The difference is I can upgrade my NixOS without breaking everything hahaha. But it has gotten a lot more popular recently, which I think is your analogy? Or because people always bring it up now lol
I gotta say and it feels weird to but I'm happy Arch are spending a bit longer testing these days. When I used to run it updates just felt rushed into the repo so Arch got it first.
Seriously, the learning curve of nixOS is still... exhausting. Couldn't get it to run with plasma 6 and wayland and the documentation is so incomplete.
That's unfortunately true. There's a community effort to document stuff without going through the lengthy process of getting it approved by overworked maintainers: https://nixlang.wiki
Compiling source code tends to get messy when you decide to remove it from your system. Also, you'll have to manually update it, any package manager will be unaware of it and can't do anything with it anyway. You'll also be responsible for dealing with conflicts with other software or dependency issues. That's why we have repos. Someone else did all that work already.
I keep my compiler packages in my home folder and them simlinked to .local/bin. This makes it easier to find and remove your manually compiled packages when ur done. If it's a git repo u can just pull and compile the latest tag to update.
Things are weird too under Gnome rn. Check this out:
I genuinely don't know how to fix this one. It just started doing that one day and it doesn't matter if i use or dash-to-dock, dash-to-panel, etc.

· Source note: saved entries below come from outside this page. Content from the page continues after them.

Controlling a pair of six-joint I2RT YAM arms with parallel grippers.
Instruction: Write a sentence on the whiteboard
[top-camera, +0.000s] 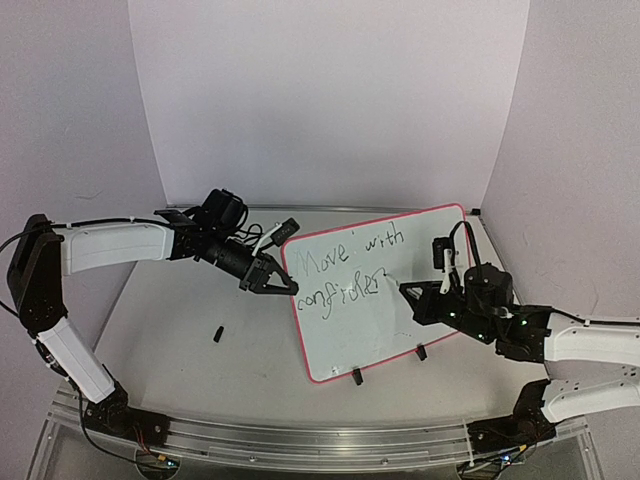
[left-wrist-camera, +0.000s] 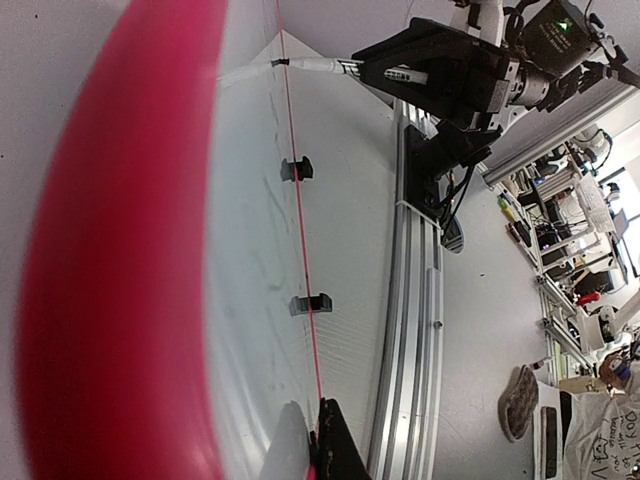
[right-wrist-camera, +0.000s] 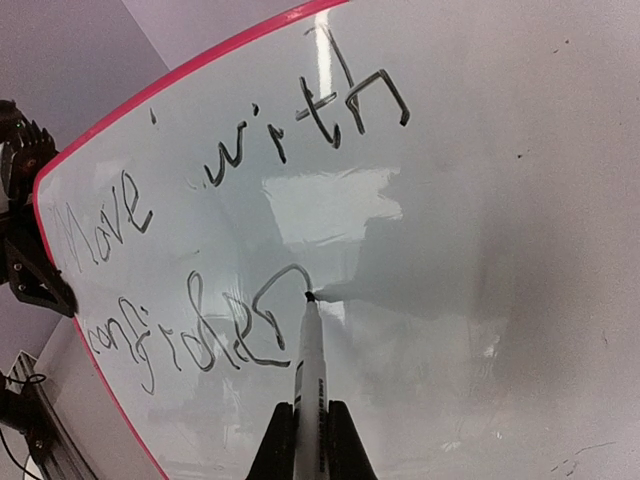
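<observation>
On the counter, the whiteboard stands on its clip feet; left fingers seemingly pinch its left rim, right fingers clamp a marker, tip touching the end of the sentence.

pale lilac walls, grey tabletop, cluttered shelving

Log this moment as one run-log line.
left gripper: shut on whiteboard edge | right gripper: shut on marker | marker tip: touching board at second row's end | sentence: two rows written
</observation>
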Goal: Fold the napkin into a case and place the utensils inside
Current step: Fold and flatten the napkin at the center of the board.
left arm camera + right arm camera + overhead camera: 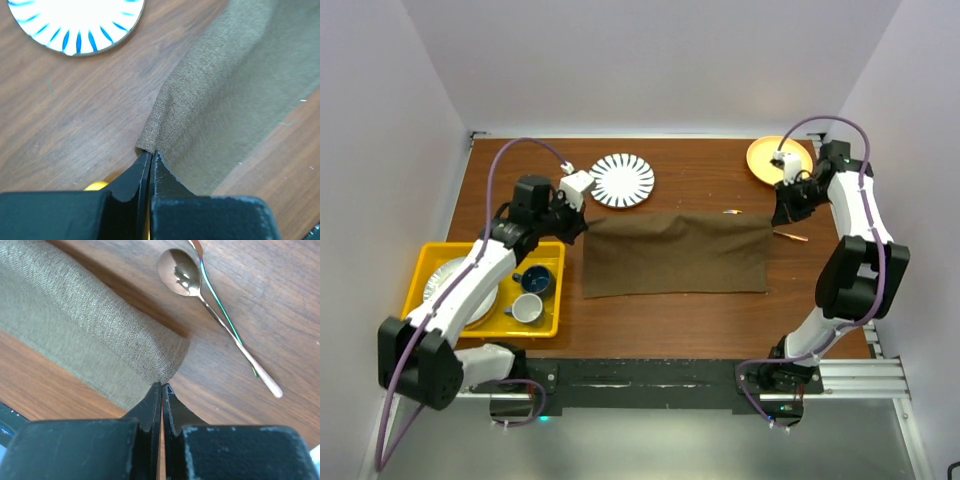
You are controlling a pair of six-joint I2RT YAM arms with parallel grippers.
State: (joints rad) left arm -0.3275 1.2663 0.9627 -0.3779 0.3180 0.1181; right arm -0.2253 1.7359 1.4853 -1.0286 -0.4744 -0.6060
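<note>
The olive-brown napkin [675, 253] lies as a wide rectangle in the middle of the table. My left gripper [582, 228] is shut on its far left corner; in the left wrist view the closed gripper [150, 151] pinches the cloth [235, 85], which rises in a rounded fold from the tips. My right gripper [776, 218] is shut on the far right corner, and in the right wrist view its tips [162, 385] clamp the cloth [75, 325]. The utensils lie just right of that corner: a copper-toned spoon [182, 277] across an iridescent piece [225, 320], seen from above as thin streaks [790, 237].
A blue-and-white striped plate [622, 180] [75, 25] sits beyond the napkin's left end. An orange plate [765, 160] is at the far right. A yellow bin [420, 268] holding a plate and two mugs stands at the left edge.
</note>
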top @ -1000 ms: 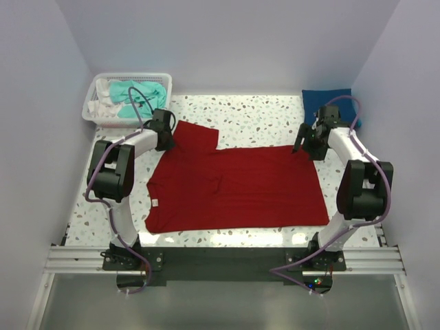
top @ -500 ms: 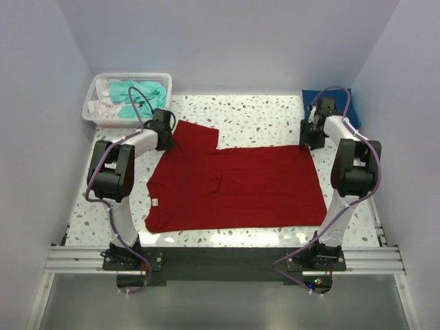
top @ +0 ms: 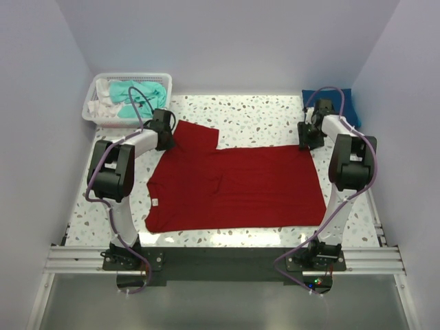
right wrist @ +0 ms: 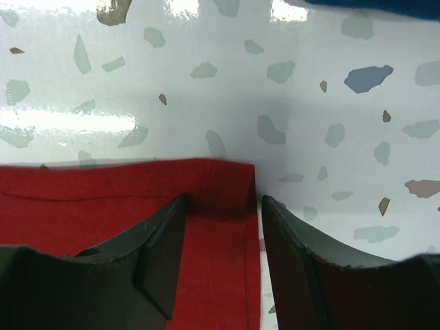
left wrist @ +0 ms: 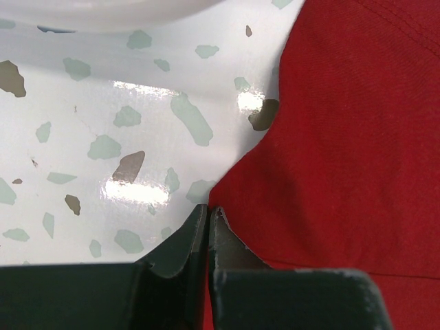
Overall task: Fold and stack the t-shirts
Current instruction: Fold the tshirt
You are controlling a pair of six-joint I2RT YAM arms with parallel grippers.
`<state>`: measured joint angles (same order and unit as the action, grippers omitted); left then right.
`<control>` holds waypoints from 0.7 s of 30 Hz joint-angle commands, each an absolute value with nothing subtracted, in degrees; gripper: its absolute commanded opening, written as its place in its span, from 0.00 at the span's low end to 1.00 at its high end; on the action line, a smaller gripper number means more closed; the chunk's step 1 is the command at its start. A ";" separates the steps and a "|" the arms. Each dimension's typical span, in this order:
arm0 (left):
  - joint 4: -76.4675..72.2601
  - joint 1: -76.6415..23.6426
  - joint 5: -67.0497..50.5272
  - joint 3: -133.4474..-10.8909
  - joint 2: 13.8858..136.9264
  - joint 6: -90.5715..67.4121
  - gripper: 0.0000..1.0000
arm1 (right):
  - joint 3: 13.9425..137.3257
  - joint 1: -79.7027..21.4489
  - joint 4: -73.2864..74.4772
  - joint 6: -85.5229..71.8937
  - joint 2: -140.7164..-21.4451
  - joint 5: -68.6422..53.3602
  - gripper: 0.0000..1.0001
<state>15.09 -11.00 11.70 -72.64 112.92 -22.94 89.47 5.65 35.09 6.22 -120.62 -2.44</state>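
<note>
**At the table's far edge: taking hold of the red shirt for a first fold**

On the far left stands the basket (top: 91,112), white plastic mesh with a rigid rim. The teal shirt (top: 139,93) lies crumpled inside it, not yet folded.

Just right of it, the left gripper (left wrist: 208,210) is down at the notch where the red shirt's (top: 240,185) sleeve meets the body. Its jaws are pressed together with no gap, and the cloth's edge runs in between the tips, so I judge it is pinching the fabric.

The red shirt is spread flat across the middle of the table (top: 254,113), a glossy pale surface flecked with grey-green chips. The cloth is a matte, fine-ribbed knit, soft and limp, with a stitched hem along the right end.

At the shirt's far right corner the right gripper (right wrist: 223,203) has its dark jaws apart, straddling the square hem corner without closing on it.

Beyond it, in the far right corner, the blue shirt (top: 342,101) lies as a compact folded pad, apparently finished.

The step in hand looks like gripping the far edge at both ends. Next, the right jaws need to close on that corner. Both arms then have to lift together and carry the edge toward the near side. Uneven lifting would let such limp cloth sag or wrinkle.
</note>
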 commanded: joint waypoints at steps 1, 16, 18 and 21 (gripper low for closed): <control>15.82 -10.72 11.16 -73.04 115.14 -22.59 0.00 | 91.31 5.80 35.15 9.84 -122.96 -2.11 0.51; 15.91 -10.72 10.99 -72.86 115.75 -22.24 0.00 | 91.05 5.80 36.91 13.36 -125.42 -4.57 0.31; 15.91 -10.72 10.81 -72.86 115.66 -22.15 0.00 | 91.32 5.80 37.09 13.45 -125.68 -4.66 0.23; 15.65 -10.72 9.06 -72.69 115.31 -21.62 0.00 | 91.84 5.80 37.44 12.75 -125.33 -5.53 0.12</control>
<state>14.98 -11.00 11.51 -72.77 113.08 -22.87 91.74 5.65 35.79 11.79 -122.28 -5.45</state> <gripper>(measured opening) 0.052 0.161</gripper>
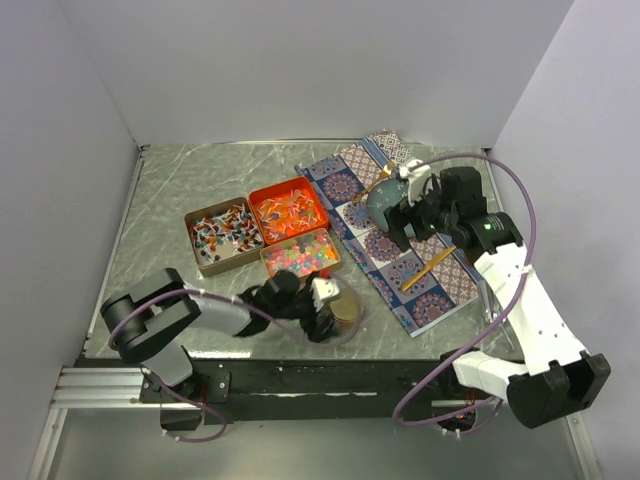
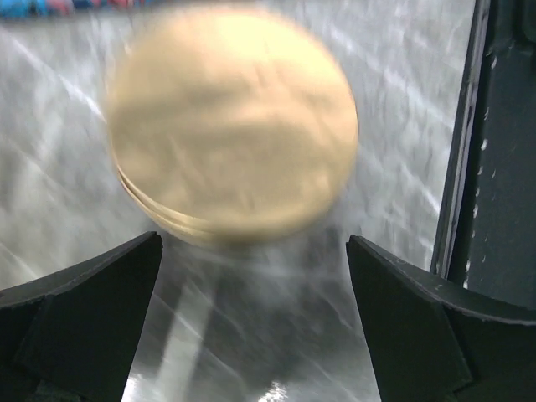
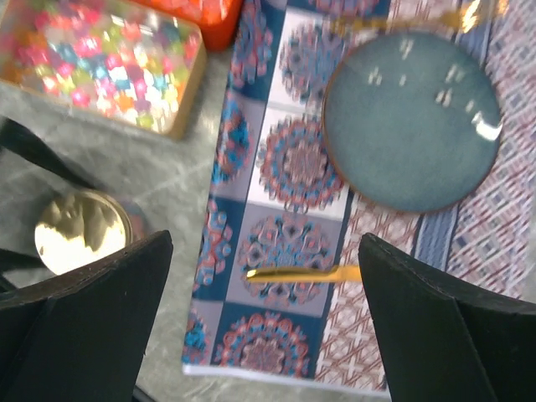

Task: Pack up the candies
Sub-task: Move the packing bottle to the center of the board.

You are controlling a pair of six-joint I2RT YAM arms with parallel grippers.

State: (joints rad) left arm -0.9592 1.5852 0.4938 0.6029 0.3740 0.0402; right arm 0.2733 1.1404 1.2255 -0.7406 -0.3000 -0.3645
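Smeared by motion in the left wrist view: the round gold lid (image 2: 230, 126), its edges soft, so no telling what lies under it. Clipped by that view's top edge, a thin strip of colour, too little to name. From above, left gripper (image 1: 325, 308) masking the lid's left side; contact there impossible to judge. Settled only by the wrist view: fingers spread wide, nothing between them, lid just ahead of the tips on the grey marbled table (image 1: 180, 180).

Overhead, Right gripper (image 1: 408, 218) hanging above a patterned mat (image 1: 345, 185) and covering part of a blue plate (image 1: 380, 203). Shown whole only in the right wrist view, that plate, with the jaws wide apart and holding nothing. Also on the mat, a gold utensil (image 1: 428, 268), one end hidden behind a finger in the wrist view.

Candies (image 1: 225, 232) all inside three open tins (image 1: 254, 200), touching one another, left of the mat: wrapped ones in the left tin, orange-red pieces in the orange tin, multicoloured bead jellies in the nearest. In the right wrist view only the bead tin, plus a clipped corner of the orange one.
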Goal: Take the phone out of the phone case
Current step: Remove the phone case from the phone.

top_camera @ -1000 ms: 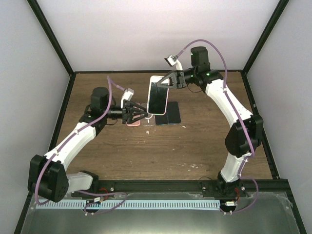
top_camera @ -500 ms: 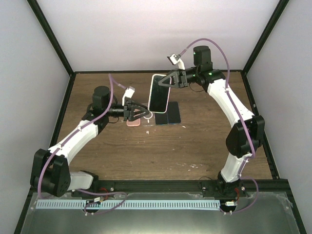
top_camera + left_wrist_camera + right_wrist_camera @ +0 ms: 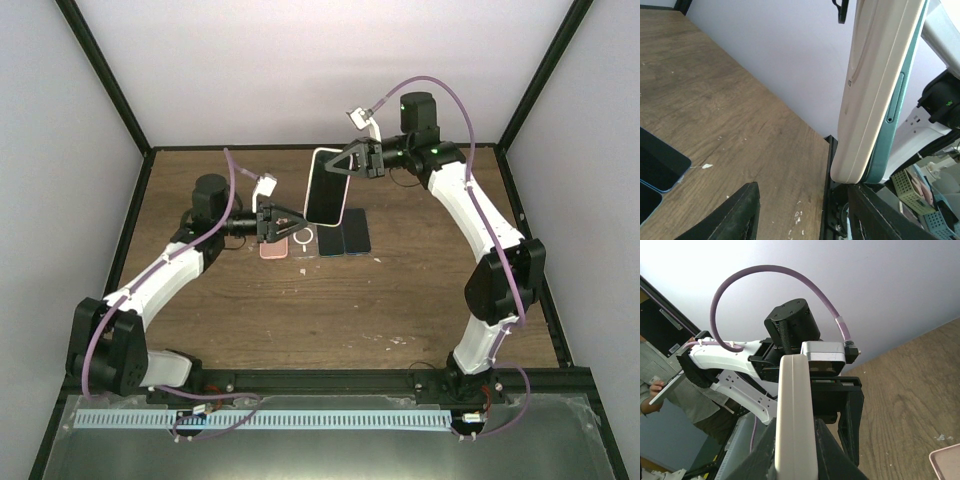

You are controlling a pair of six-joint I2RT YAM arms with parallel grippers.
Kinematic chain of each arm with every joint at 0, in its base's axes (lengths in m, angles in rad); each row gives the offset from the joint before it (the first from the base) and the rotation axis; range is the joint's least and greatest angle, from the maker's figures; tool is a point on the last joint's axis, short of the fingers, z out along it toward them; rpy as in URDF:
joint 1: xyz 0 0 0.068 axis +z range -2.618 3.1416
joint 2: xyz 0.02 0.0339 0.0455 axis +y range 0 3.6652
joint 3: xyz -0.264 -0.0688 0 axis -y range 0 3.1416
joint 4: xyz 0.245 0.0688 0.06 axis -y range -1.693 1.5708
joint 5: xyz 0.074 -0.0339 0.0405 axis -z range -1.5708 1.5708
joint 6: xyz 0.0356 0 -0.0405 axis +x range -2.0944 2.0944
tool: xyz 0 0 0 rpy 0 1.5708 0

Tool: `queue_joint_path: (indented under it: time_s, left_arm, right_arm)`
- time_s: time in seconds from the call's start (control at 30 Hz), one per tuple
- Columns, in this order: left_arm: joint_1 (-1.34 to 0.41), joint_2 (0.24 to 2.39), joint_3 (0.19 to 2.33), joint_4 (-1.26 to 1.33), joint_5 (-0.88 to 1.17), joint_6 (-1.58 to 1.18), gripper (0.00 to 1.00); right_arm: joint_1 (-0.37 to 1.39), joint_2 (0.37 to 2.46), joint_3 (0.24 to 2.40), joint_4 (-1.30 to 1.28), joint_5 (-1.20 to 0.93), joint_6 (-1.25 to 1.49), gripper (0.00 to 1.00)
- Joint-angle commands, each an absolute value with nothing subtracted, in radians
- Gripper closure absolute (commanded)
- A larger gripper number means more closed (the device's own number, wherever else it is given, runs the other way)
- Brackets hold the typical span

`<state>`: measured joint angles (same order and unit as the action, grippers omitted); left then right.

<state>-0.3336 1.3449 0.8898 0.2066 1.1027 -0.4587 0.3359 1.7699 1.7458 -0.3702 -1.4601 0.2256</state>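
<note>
My right gripper (image 3: 347, 168) is shut on the upper edge of the phone case (image 3: 343, 198), holding it upright in the air above the back of the table. The phone (image 3: 325, 190) sits in it, dark screen towards the camera. In the right wrist view the cream case (image 3: 796, 415) is pinched edge-on between my right gripper's (image 3: 796, 452) fingers. In the left wrist view the phone's teal side (image 3: 895, 110) shows beside the cream case (image 3: 870, 90). My left gripper (image 3: 805, 210) is open just under the case's lower end, which hangs over one finger. Seen from above, the left gripper (image 3: 292, 228) is at the case's lower left corner.
On the wooden table (image 3: 300, 300) under the held phone lie a pink case (image 3: 272, 248), a clear case with a ring (image 3: 303, 237) and two dark phones (image 3: 345, 237). White walls and black frame posts close in the back and sides.
The right gripper has lifted the cased phone slightly up and to the right. The left gripper has moved up and right, closer to the case's lower corner.
</note>
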Motion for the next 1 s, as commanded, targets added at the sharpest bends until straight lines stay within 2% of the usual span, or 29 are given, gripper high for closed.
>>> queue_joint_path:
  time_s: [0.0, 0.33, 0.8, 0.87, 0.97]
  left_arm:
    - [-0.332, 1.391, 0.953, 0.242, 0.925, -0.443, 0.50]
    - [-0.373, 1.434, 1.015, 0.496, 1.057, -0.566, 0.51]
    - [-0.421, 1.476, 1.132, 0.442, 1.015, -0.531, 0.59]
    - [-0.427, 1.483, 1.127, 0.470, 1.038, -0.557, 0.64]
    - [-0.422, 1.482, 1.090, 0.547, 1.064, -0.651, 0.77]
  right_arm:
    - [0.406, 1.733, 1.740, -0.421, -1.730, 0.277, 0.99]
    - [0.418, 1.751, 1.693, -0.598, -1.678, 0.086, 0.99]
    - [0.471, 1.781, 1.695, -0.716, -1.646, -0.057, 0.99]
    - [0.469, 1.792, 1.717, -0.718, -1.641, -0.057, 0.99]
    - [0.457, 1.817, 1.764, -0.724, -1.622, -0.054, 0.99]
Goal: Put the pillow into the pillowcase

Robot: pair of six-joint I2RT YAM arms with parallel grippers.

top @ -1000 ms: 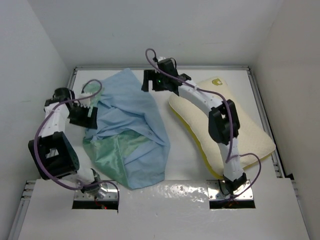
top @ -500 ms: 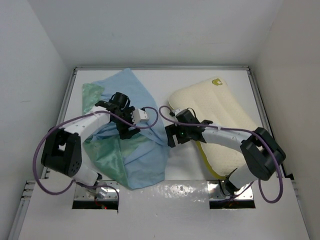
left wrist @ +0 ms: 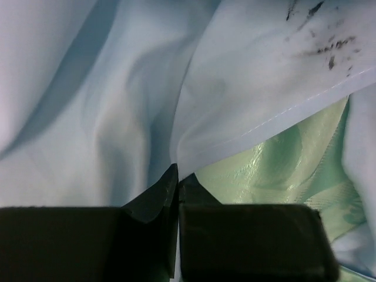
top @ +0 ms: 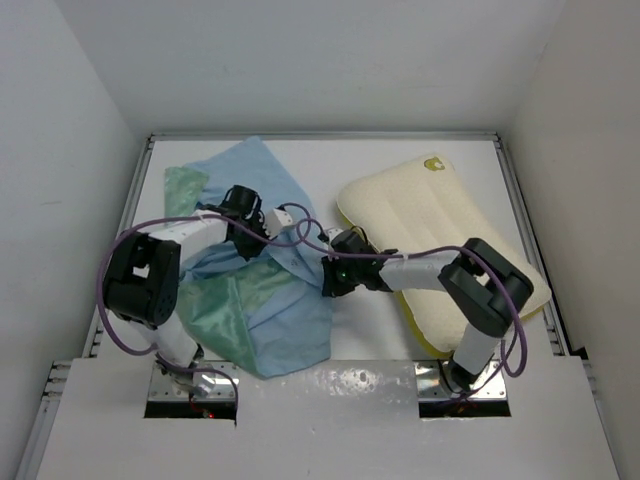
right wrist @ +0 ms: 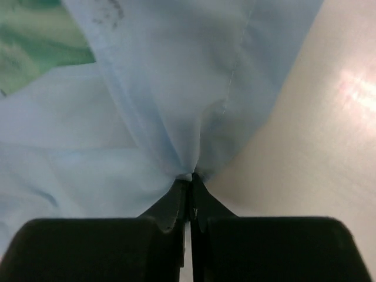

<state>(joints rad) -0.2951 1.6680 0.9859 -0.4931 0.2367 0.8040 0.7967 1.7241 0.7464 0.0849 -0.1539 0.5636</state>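
The left claw [left wrist: 177, 176] and the right claw [right wrist: 189, 179] were each clamped shut on a fold of the soft light-blue and mint-green cloth pillowcase [top: 285, 330].

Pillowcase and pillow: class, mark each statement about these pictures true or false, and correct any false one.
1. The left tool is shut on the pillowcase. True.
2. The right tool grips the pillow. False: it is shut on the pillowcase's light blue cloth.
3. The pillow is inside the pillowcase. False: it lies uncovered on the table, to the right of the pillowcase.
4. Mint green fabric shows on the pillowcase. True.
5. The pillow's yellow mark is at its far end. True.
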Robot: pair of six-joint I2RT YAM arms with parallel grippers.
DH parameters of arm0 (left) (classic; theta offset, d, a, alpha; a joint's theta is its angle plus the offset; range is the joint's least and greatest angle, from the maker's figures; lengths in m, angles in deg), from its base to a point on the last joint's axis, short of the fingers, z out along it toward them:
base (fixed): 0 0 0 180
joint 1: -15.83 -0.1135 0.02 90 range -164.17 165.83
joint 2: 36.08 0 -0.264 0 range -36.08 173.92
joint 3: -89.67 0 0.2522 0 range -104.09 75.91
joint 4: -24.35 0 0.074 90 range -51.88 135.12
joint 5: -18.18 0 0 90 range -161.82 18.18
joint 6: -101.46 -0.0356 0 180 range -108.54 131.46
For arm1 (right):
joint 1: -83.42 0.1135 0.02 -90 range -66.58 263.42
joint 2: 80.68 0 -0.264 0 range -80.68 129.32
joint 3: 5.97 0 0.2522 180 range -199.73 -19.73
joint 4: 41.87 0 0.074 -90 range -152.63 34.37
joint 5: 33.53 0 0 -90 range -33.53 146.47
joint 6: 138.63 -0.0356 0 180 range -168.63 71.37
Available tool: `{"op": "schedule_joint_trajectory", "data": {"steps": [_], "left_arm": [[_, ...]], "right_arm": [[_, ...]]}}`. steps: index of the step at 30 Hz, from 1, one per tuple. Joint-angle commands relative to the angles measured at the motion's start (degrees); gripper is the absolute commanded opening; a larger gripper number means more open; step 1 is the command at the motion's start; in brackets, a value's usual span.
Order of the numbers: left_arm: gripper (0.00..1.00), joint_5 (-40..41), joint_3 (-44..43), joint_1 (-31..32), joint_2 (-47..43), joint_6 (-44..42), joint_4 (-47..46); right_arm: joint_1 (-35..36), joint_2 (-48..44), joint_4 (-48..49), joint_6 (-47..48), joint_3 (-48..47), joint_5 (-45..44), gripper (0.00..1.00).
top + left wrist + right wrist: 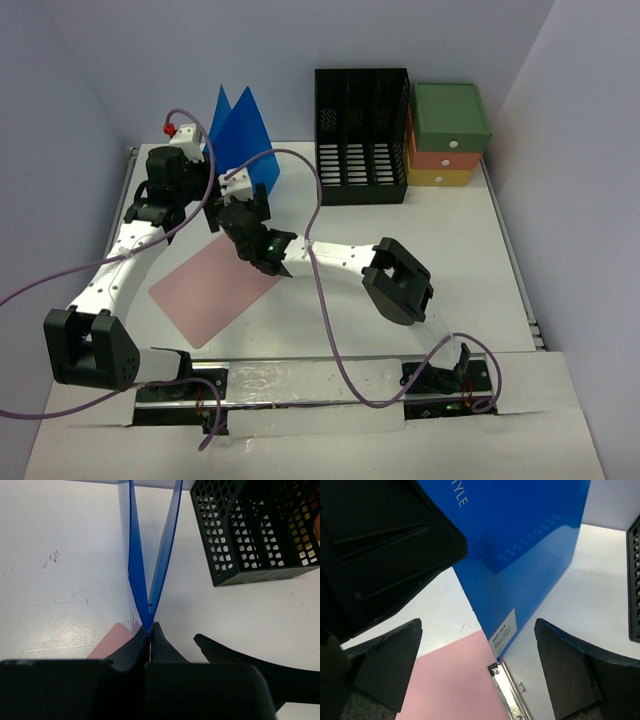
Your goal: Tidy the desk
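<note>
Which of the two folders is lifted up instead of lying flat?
The blue folder, held upright by the shut left gripper; the pink folder lies flat on the desk.

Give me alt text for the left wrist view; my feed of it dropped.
The left gripper is shut on a corner of a blue folder, whose two covers spread away in a narrow V over the white desk. A black mesh file rack stands at upper right, and a pink sheet peeks out at lower left.
</note>
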Motion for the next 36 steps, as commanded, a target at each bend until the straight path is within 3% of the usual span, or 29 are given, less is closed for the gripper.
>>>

The spacebar extension wants to plop it right before the menu. It's mildly infuriating. I really, really wish Gnome would just let us configure the panels more similar to Plasma or Latte-Dock. I don't want to switch to KDE Plasma because I don't like most QT apps and honestly Breeze doesn't look good as libadwaita. Custom themes are super inconsistent in Plasma and it drives me a bit nuts. Tho, I heard the KDE team proposed a solution that might make things better in the next couple versions.
If I ended up on Plasma I'd have to exclude the majority of KDEs and add their Gnome equivalents XD
@onlinepersona@programming.dev not really about this post, but i see that you have a license link in all your comments. Just curious, do you copy-paste that every time or do you have some automated setup?
I do copy paste it. KDE has a tool called klipper that allows to have a clipboard history, so hitting Super+V brings up a dropdown and I can select it. The effort is therefore minimal.
Consider using the KDE keyboard shortcut tools to set up a permanent paste keybind instead of using the history.
For example, I have a keybind that sends a known mouse movement input, which I use to set that known mouse input to always correspond to ten centimeters of on-screen movement.
Using a keybind would remove the need to ever select the right item from the history, and reduce the clutter in it for copy-pasting other things.
There used to be an option in plasmasettings/appearance/fonts called DPI. It was basically the same as the scaling in display and monitor, but with a different underlying implementation which seems to result in less random empty space.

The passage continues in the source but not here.